Cellular immunity impaired in schizophrenia
MedWire News: Patients with schizophrenia show a significant reduction in interferon (IFN)-γ and tumor necrosis factor (TNF)-α gene expression compared with mentally healthy controls, indicative of compromised Type 1 cellular immunity, research shows.
The finding is consistent with the hypothesis that immune activation plays a role in the pathogenesis of some symptoms of schizophrenia, say Oliver Freudenreich (Massachusetts General Hospital, Boston, USA) and colleagues in the journal Psychiatry Research.
The researchers explain that an intact Type 1 response is necessary for the control of many viral and intracellular parasitic infections. Impaired Type 1 immune responses could in theory cause neurologic damage through certain infections, both in utero and later in life. Toxoplasma gondii serum antibodies in schizophrenia patients compared with controls.
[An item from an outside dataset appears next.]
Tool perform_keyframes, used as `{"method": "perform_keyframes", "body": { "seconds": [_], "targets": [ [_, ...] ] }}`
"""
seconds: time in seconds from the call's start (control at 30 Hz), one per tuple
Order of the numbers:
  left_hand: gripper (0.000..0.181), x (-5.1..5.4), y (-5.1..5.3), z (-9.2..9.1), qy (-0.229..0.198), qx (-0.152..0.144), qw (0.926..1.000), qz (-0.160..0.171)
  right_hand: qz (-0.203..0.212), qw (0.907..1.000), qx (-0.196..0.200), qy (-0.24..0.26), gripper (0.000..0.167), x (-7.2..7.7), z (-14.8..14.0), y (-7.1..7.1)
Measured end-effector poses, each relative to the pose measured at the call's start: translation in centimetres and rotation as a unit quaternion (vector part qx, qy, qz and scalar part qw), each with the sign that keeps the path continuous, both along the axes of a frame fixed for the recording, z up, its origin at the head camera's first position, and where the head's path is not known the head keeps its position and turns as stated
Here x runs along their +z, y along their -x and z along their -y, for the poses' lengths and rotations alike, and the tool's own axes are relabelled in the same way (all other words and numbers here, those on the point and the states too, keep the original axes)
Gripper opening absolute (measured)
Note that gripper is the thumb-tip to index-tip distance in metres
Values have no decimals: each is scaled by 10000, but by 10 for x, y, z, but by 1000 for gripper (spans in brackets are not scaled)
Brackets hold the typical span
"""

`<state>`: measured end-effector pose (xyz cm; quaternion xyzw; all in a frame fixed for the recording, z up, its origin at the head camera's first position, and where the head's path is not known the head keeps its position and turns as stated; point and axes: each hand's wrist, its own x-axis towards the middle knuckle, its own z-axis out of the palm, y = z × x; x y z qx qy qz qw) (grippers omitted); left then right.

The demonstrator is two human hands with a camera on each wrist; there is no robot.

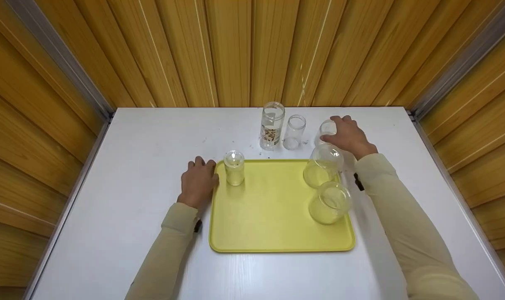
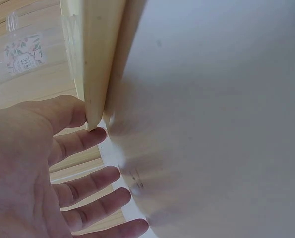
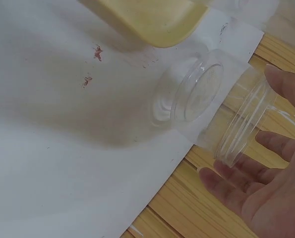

Support for the role of a dysregulated immune system in schizophrenia also comes from trials of anti-inflammatory agents, which have been reported to have therapeutic benefit.
To investigate further, the researchers took peripheral blood samples from 15 patients with schizophrenia and 15 age- and gender-matched mentally healthy controls. They used quantitative reverse-transcription polymerase chain reaction to measure the messenger(m)RNA expression of four cytokines involved in modulation of cellular immunity: IFN-γ, TNF-α, interleukin (IL)-2, and IL-10.
The researchers report that there was a significant 25-fold reduction in expression of IFN-γ in patients with schizophrenia compared with mentally healthy controls.
There was also a modest but significant two-fold reduction in TNF-α expression in patients with schizophrenia compared with controls.
By contrast there was no difference in IL-2 or IL-10 expression between the groups, suggesting that Type 2 (humoral) immunity is probably preserved in schizophrenia, say the researchers.
“This study highlights the feasibility of using mRNA expression analysis in peripheral blood cells as a means to characterize the activation state of the immune system in schizophrenia and other mental illnesses,” Freudenreich et al comment.
“Impaired cellular immunity regardless of etiology would have functional relevance for the control of infections in schizophrenia.”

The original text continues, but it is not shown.